Le tournage aura-t-il lieu ? Le parcours jusqu’au premier clap n’est pas sans embûches. Sans producteurs, les frais s’amoncellent. Heureusement, notre homme au chapeau peut compter sur une belle collection d’œuvres d’art, héritée de son beau-père, pour éponger ses dettes. Quelle couleur va-t-il donner à son film ? La pigmentation n’est-elle pas ce qui guide la tonalité générale d’une œuvre cinématographique ? Comment traduire le désespoir, la nostalgie et le fantasme sur la pellicule ? Ne s’attaque-t-il pas à un trop grand chef-d’œuvre qui risque de l’avaler ? Va-t-il se permettre quelques libertés ? Fouiller au plus profond de lui-même pour accoucher de son film ? Quel ciel va-t-il finalement lui imposer ?

lambert la maison de david.gifC’est avec un bonheur non dissimulé que nous retrouvons la plume de Michel Lambert dans un roman – quinze ans après son dernier, La maison de David. Cette attente – même si l’auteur a écrit entre-temps plusieurs recueils de nouvelles – est amplement récompensée. Ce roman touche le lecteur, tant par la beauté de son histoire que par la pertinence des mots utilisés et la haute technicité de l’écriture. L’ensemble de l’ouvrage est guidé par une émotion pure, cristalline, picturale. Michel Lambert semble faire une synthèse de tous les éléments qui ont marqué son œuvre, voire sa vie d’écrivain. Ces caractéristiques qui font sa force depuis tant d’années s’y retrouvent : les mêmes thématiques, des êtres seuls et nostalgiques à la recherche d’un idéal inaccessible, des univers artistiques (cinéma, littérature, arts plastiques), une construction parfaitement menée… À cela s’ajoute un rythme lent et rapide à la fois. Par accumulation de petits détails, de petites touches à la manière impressionniste, le tableau de Michel Lambert prend forme. Le ciel y occupe une place centrale. Un ciel très précis habite les pensées du réalisateur. Pourra-t-il le retrouver et le reproduire à l’identique ?

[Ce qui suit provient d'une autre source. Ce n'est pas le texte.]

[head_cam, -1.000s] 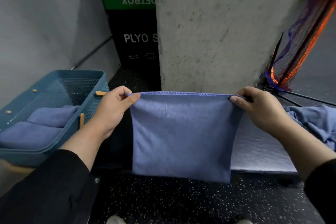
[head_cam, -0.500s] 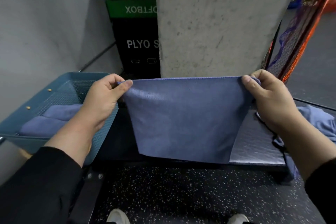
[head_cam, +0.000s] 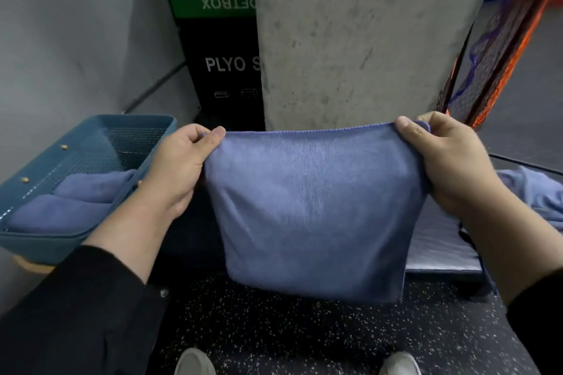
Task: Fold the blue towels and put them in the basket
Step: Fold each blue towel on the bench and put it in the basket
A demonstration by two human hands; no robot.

Ce roman est aussi l’occasion pour Michel Lambert de rendre hommage à un auteur qui lui est cher, un écrivain qui a marqué et certainement guidé sa carrière. Par le plus grand des hasards, il s’était vu aborder, dans une nouvelle de son premier recueil, intitulée « Il se passe », la même histoire qu’Alexandre Tišma dans La jeune fille brune. Il assume ici pleinement la référence sans plagier l’auteur serbe et en ouvrant la réflexion sur ce qu’est réellement une adaptation. En existe-t-il de parfaites ? Ne trahissons-nous pas toujours l’œuvre originale en l’adaptant ? Une bonne adaptation n’est-elle pas justement celle qui se permet des libertés, qui s’imprègne d’une nouvelle ambiance, de l’univers du nouvel auteur ? Il s’agit ici de l’Adaptation, celle d’une œuvre unique, pas d’une simple transposition. Quoi qu’il en soit, Michel Lambert réussit parfaitement son pari, notamment par l’art très habile d’une mise en abîme. Le destin du narrateur se lie à celui du protagoniste de La jeune fille brune. La fiction et la réalité se confondent. Le lecteur ne sait plus qui influence qui, ni qui aura le dernier mot.

Fait assez rare, Michel Lambert place son action dans un contexte très actuel, à savoir la menace terroriste. À notre connaissance, seul Fin de tournage faisait appel à un fait historique comme toile de fond : la Marche Blanche. Les attentats nous renvoient directement au sentiment de la peur qui traverse tout le récit, tous les personnages, à différentes échelles. Mais comme toujours, une note poétique et lumineuse pointe le bout de son nez et efface petit à petit toutes les contrariétés.